Chuck could fix anything and could lucidly describe everything (and did). Joy could seemingly heal any ailment and could teach you to listen to yourself until you could talk your own way to a better place. Chuck converted our trails in winter from the noisy, smoky, environmentally unfriendly terrain of snowmobiles to a network of beautiful, healthful cross-country ski trails, and he took some real flack for initiating the change. Joy presided over the great shift from “Infirmary” to “Wellness Center”—to prevention, education, fitness, self-examination, healthy diet, and ample rest for the staff. (“Mandatory Rest Hour,” which now receives standing ovations when announced, was deemed a radical imposition when Joy first advocated it!) Chuck’s infinite capacity for empathy was expressed when he rescued you from some fix you’d gotten yourself into and then when he restrained from passing judgment; Joy’s empathetic talents emerged directly, when she helped you relocate your goodness, told you she worried about you and that she loved you.

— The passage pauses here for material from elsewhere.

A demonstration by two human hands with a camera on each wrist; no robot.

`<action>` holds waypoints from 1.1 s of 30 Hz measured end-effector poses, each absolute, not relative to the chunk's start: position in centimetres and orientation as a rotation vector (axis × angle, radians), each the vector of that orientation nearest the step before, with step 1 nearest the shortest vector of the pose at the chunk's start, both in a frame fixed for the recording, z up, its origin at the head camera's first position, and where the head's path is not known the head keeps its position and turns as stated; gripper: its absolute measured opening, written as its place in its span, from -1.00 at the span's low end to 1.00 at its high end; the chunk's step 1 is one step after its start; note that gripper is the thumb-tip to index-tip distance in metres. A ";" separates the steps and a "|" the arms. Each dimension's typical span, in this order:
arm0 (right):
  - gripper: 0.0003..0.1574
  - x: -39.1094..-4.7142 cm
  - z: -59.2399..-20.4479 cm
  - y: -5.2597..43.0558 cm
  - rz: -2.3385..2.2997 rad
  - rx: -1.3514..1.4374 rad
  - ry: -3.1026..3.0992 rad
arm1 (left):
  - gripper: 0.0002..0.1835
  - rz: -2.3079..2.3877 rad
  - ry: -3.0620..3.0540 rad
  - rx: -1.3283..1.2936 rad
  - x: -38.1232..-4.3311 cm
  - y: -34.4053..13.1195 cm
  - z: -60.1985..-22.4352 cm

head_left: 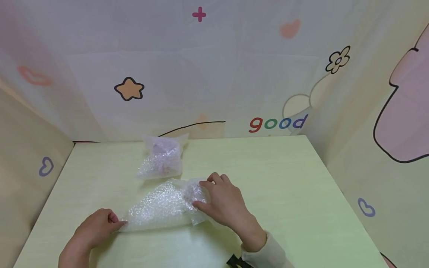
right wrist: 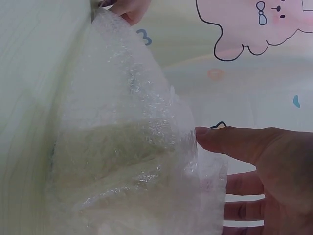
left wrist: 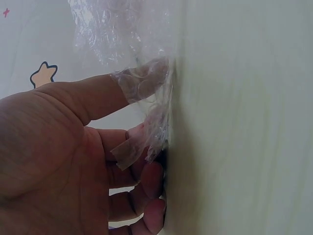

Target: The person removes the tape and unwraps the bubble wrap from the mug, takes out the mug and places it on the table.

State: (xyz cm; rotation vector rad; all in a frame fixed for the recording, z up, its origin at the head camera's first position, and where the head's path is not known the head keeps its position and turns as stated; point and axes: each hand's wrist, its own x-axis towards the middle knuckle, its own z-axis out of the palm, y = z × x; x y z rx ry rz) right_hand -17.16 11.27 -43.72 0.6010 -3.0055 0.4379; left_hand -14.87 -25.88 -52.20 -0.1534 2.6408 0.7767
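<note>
A clear, glossy bubble-wrap sheet [head_left: 157, 204], roughly wedge-shaped with a narrow left end and a taller, bunched right end, is laid on a pale yellow-green tabletop [head_left: 301, 204]. Its left tip is pinched by the bare left hand [head_left: 95, 227]; in the left wrist view, the film is seen caught between the thumb and the bent fingers. The bunched right end is held by the right hand [head_left: 226, 201], whose thumb is placed on the near side and whose fingers are bent over the far side, so that the plastic is clasped between them. A faint pinkish tint is shown in this end of the sheet, but its cause cannot be made out.

Just beyond the sheet's far edge, a squarish, pale pinkish package in bubble wrap [head_left: 164, 156] is set; whether the two touch cannot be told. A pale cloth sleeve [head_left: 268, 253] is worn on the right arm, to the near right of the sheet. Beside that cuff, nearer the person than the sheet, a small black object [head_left: 236, 261] is partly cut off by the frame's edge. Well behind the sheet, a pale printed backdrop cloth [head_left: 201, 74] is hung, marked with a black-outlined orange star [head_left: 129, 89] and the multicoloured word "good" [head_left: 280, 123].
</note>
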 end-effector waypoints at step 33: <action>-0.62 -16.9 -42.7 12.0 0.640 0.500 -2.921 | -0.59 0.806 2.630 -0.177 -15.0 -26.0 -52.4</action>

They enter the Frost Valley Hall of Fame along with the indelible images we have of their kindness and devotion. Joy in front of the entire staff teaching us to speak the words “warm fuzzy” and to know the power of simple praise. Chuck at misty dusk on the lake, patiently teaching a 14-year-old camper from the city how to cast a flyrod. Joy making tea in her kitchen for a burned-out international counselor. Chuck loudly tinkering, forcing the old generator to work one more time so that the dialysis machines could continue running during a power outage. Joy spending hours with a homesick 9-year-old who had come to see her about a stomach ache but had really wanted to be around someone like mom. Chuck completely reorganizing the system of keys and then deciding, despite much opposition, to give every village chief a key (the famous “BCB”) for access to the equipment they needed to actually run their programs. Joy sitting in a circle on the grass with women on the staff, making camp-funded copies of Our Bodies, Ourselves available to them and teaching from the book. Chuck allowing his lungs to be examined by a cabin of boys with stethoscopes and then trying to dissuade them from the habit of smoking he himself could never quit. Joy giving you one of those long, good, summer-ending hugs and calling you “Honeyheart” one more time.